Über Corinnas Kopf hinweg, musterte er das zerschundene Gesicht der Schlafenden.
„Wir müssen einfach abwarten. Sie wird sich erholen", sagte er.
„Herrgott! Wie kann ich einfach abwarten? Ich muss doch etwas für sie tun?“
„Das Beste was wir ... was du tun kannst, ist für sie da zu sein. Den Rest erledigen die Ärzte.“ Mit seiner Hand, die immer noch auf ihrer Schulter ruhte, drückte er bestärkend zu.
„Ich komme mir ebenso hilflos vor. Ich mache mir Vorwürfe", flüsterte er leise - mehr zu sich selbst, als für Corinnas Ohren bestimmt. Doch seine Worte waren ihr nicht entgangen. Sie wirbelte so heftig herum, dass sie den Stuhl unter sich mitriss und seine Hand von ihrer Schulter rutschte. Von den Wänden hallte das Schaben der Stuhlbeine.
„Warum? Wieso Vorwürfe?“, ihre Stimme überschlug sich, war wieder durchsetzt von ihrer alten Angriffslust.
„Hast du mir etwas verschwiegen? Hast du doch was damit zu tun?“
Ben warf sowohl abwehrend als auch beschwichtigend die Hände nach oben.

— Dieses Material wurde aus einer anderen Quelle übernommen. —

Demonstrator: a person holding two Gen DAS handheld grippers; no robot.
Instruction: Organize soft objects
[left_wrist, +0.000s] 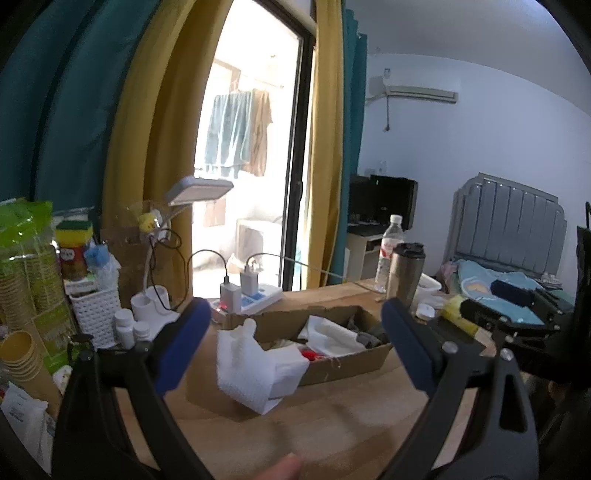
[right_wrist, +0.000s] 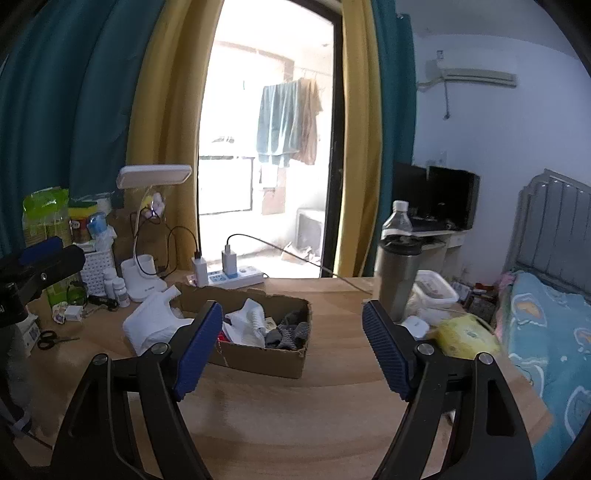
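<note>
A shallow cardboard box (left_wrist: 351, 365) (right_wrist: 258, 360) lies on the wooden table. It holds white cloth (left_wrist: 332, 332) (right_wrist: 245, 321), grey socks (left_wrist: 369, 338) (right_wrist: 291, 334) and something red. A folded white cloth (left_wrist: 255, 373) (right_wrist: 155, 321) rests on the table against the box's left end. My left gripper (left_wrist: 293, 332) hangs open in front of that cloth, nothing between its blue pads. My right gripper (right_wrist: 291, 343) is open too, back from the box's front wall and holding nothing.
A steel tumbler (right_wrist: 397, 277), water bottle (right_wrist: 397, 218) and yellow tissue pack (right_wrist: 465, 336) stand right of the box. Behind it are a power strip (right_wrist: 236, 275) and desk lamp (right_wrist: 153, 177). Scissors (right_wrist: 48, 338), small bottles and paper cups (left_wrist: 26, 295) crowd the left. A bed (right_wrist: 546, 332) lies right.
</note>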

„Nein! Nein! Du verstehst nicht ...“
„So, ist das so?“, entgegnete sie scharf.
„Ich mache mir Vorwürfe, weil ich Anna geholfen habe. Hätte ich sie ignoriert, dann wäre all das vermutlich nicht passiert. Das meine ich!“
Corinna entspannte sich. Ihr Körper nahm wieder die kraftlose Haltung an, mit der sie schon die ganze Zeit auf dem Stuhl gesessen hatte.
Sie nickte.
Unter anderen Umständen hätte sie das, was er für seine Schwester getan hatte, als die Hilfe eines echten Gentlemans gewertet. Aber das, was er da sagte, ließ sich nicht von der Hand weisen. Und so verweigerte sie ihm die Absolution.